-- Directions --
Exactly as given, output all the records that follow.

════

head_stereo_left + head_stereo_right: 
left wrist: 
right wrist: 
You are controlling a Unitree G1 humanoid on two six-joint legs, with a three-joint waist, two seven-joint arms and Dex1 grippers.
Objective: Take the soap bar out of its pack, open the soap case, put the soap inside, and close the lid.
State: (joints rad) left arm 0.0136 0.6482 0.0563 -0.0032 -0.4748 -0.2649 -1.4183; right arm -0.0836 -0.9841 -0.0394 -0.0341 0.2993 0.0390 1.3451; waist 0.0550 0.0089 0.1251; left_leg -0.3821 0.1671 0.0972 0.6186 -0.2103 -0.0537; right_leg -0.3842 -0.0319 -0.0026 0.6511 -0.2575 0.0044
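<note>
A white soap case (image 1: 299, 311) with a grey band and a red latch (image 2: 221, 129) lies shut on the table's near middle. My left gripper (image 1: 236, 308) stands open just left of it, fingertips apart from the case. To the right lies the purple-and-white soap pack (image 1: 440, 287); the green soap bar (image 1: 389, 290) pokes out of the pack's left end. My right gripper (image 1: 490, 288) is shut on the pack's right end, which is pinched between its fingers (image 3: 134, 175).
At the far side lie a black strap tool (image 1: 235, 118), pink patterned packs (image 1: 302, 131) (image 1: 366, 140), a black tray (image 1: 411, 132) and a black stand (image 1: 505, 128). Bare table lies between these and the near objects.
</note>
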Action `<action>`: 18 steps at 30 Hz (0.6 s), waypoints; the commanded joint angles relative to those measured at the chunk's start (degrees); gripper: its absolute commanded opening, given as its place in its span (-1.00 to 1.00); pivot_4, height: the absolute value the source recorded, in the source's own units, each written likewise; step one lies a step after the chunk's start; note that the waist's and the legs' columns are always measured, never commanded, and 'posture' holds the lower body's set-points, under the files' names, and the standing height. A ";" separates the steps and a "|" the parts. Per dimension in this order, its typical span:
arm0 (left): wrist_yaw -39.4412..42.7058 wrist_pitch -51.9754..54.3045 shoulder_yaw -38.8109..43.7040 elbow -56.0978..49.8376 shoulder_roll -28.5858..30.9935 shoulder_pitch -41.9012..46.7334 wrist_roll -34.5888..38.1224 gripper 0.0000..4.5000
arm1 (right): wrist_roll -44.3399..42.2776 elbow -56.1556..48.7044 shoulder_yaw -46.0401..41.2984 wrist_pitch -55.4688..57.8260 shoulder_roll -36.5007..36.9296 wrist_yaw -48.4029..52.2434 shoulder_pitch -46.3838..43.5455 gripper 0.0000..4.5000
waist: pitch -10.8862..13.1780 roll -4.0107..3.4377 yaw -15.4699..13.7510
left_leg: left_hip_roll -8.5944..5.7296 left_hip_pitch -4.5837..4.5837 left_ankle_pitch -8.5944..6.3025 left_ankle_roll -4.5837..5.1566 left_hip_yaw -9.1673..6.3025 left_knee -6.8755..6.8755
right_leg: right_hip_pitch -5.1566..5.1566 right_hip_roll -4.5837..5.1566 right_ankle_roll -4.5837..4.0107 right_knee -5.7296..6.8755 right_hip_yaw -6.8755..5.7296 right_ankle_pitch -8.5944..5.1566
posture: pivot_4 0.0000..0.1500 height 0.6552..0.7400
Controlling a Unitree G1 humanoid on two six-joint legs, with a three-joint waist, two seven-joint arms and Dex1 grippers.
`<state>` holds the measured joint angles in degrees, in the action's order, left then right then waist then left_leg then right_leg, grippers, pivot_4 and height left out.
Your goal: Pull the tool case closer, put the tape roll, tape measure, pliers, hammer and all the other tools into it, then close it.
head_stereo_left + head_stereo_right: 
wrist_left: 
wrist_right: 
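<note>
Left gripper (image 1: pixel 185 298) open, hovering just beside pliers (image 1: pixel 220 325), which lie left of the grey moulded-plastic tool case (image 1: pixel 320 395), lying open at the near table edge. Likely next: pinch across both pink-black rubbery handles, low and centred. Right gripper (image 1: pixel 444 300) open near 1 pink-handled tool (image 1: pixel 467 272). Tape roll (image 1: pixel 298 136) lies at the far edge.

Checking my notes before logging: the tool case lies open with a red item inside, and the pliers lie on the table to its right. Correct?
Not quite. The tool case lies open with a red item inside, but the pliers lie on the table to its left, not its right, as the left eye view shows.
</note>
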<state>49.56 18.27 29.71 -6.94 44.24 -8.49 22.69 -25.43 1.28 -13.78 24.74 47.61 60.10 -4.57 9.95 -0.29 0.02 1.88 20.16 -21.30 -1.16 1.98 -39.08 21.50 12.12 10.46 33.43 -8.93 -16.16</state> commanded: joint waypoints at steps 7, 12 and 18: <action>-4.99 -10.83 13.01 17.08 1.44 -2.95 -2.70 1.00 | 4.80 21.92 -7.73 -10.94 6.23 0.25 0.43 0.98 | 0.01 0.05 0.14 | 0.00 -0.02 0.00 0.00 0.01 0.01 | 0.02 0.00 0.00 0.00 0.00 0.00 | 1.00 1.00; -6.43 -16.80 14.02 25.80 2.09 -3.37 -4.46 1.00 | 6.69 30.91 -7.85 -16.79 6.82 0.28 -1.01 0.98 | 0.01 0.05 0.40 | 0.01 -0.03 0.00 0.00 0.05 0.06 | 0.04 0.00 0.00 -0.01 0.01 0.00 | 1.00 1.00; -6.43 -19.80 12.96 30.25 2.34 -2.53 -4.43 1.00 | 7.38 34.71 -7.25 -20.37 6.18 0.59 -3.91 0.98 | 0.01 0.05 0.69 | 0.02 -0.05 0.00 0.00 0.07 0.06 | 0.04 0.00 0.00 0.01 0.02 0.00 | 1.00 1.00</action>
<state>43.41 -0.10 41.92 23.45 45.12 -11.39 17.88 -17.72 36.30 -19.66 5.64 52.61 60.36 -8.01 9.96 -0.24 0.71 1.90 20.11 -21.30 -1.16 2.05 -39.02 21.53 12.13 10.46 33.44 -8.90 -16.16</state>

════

-- Response box --
head_stereo_left + head_stereo_right: 
left wrist: 
right wrist: 
You are controlling a Unitree G1 humanoid on two six-joint legs, with a three-joint waist, two seven-joint arms and Dex1 grippers.
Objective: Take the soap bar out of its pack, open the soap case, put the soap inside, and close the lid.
State: (joints rad) left arm 0.0136 0.6482 0.0563 -0.0032 -0.4748 -0.2649 -1.4183; right arm -0.0836 -0.9841 -0.0394 -0.0341 0.2993 0.0390 1.3451; waist 0.0550 0.0089 0.1251; left_leg -0.3821 0.1671 0.0972 0.6186 -0.2103 -0.0537; right_leg -0.3842 -0.0319 -0.0026 0.6511 -0.2575 0.0044
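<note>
A white soap case (image 1: 299, 311) with a grey band and a red latch (image 2: 221, 129) lies shut on the table's near middle. My left gripper (image 1: 236, 308) stands open just left of it, fingertips apart from the case. To the right lies the purple-and-white soap pack (image 1: 440, 287); the green soap bar (image 1: 389, 290) pokes out of the pack's left end. My right gripper (image 1: 490, 288) is shut on the pack's right end, which is pinched between its fingers (image 3: 134, 175).
At the far side lie a black strap tool (image 1: 235, 118), pink patterned packs (image 1: 302, 131) (image 1: 366, 140), a black tray (image 1: 411, 132) and a black stand (image 1: 505, 128). Bare table lies between these and the near objects.
</note>
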Action `<action>`: 18 steps at 30 Hz (0.6 s), waypoints; the commanded joint angles relative to those measured at the chunk's start (degrees); gripper: its absolute commanded opening, given as its place in its span (-1.00 to 1.00); pivot_4, height: the absolute value the source recorded, in the source's own units, each written likewise; step one lies a step after the chunk's start; note that the waist's and the legs' columns are always measured, never commanded, and 'posture' holds the lower body's set-points, under the files' names, and the standing height. A ";" separates the steps and a "|" the parts. Per dimension in this order, its typical span:
arm0 (left): wrist_yaw -39.4412..42.7058 wrist_pitch -51.9754..54.3045 shoulder_yaw -38.8109..43.7040 elbow -56.0978..49.8376 shoulder_roll -28.5858..30.9935 shoulder_pitch -41.9012..46.7334 wrist_roll -34.5888..38.1224 gripper 0.0000..4.5000
arm1 (right): wrist_roll -44.3399..42.2776 elbow -56.1556..48.7044 shoulder_yaw -46.0401..41.2984 wrist_pitch -55.4688..57.8260 shoulder_roll -36.5007..36.9296 wrist_yaw -48.4029..52.2434 shoulder_pitch -46.3838..43.5455 gripper 0.0000..4.5000
waist: pitch -10.8862..13.1780 roll -4.0107..3.4377 yaw -15.4699..13.7510
left_leg: left_hip_roll -8.5944..5.7296 left_hip_pitch -4.5837..4.5837 left_ankle_pitch -8.5944..6.3025 left_ankle_roll -4.5837..5.1566 left_hip_yaw -9.1673..6.3025 left_knee -6.8755..6.8755
right_leg: right_hip_pitch -5.1566..5.1566 right_hip_roll -4.5837..5.1566 right_ankle_roll -4.5837..4.0107 right_knee -5.7296..6.8755 right_hip_yaw -6.8755..5.7296 right_ankle_pitch -8.5944..5.1566
posture: pivot_4 0.0000..0.1500 height 0.6552..0.7400
Controlling a Unitree G1 humanoid on two six-joint legs, with a three-joint waist, two seven-joint arms and Dex1 grippers.
`<state>` holds the measured joint angles in degrees, in the action's order, left then right then waist then left_leg then right_leg, grippers, pivot_4 and height left out.
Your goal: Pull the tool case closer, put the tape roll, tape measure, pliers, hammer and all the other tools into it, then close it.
head_stereo_left + head_stereo_right: 
wrist_left: 
wrist_right: 
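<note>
Left gripper (image 1: pixel 185 298) open, hovering just beside pliers (image 1: pixel 220 325), which lie left of the grey moulded-plastic tool case (image 1: pixel 320 395), lying open at the near table edge. Likely next: pinch across both pink-black rubbery handles, low and centred. Right gripper (image 1: pixel 444 300) open near 1 pink-handled tool (image 1: pixel 467 272). Tape roll (image 1: pixel 298 136) lies at the far edge.

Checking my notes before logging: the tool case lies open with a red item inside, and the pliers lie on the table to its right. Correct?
Not quite. The tool case lies open with a red item inside, but the pliers lie on the table to its left, not its right, as the left eye view shows.
</note>
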<state>49.56 18.27 29.71 -6.94 44.24 -8.49 22.69 -25.43 1.28 -13.78 24.74 47.61 60.10 -4.57 9.95 -0.29 0.02 1.88 20.16 -21.30 -1.16 1.98 -39.08 21.50 12.12 10.46 33.43 -8.93 -16.16</state> commanded: joint waypoints at steps 7, 12 and 18: <action>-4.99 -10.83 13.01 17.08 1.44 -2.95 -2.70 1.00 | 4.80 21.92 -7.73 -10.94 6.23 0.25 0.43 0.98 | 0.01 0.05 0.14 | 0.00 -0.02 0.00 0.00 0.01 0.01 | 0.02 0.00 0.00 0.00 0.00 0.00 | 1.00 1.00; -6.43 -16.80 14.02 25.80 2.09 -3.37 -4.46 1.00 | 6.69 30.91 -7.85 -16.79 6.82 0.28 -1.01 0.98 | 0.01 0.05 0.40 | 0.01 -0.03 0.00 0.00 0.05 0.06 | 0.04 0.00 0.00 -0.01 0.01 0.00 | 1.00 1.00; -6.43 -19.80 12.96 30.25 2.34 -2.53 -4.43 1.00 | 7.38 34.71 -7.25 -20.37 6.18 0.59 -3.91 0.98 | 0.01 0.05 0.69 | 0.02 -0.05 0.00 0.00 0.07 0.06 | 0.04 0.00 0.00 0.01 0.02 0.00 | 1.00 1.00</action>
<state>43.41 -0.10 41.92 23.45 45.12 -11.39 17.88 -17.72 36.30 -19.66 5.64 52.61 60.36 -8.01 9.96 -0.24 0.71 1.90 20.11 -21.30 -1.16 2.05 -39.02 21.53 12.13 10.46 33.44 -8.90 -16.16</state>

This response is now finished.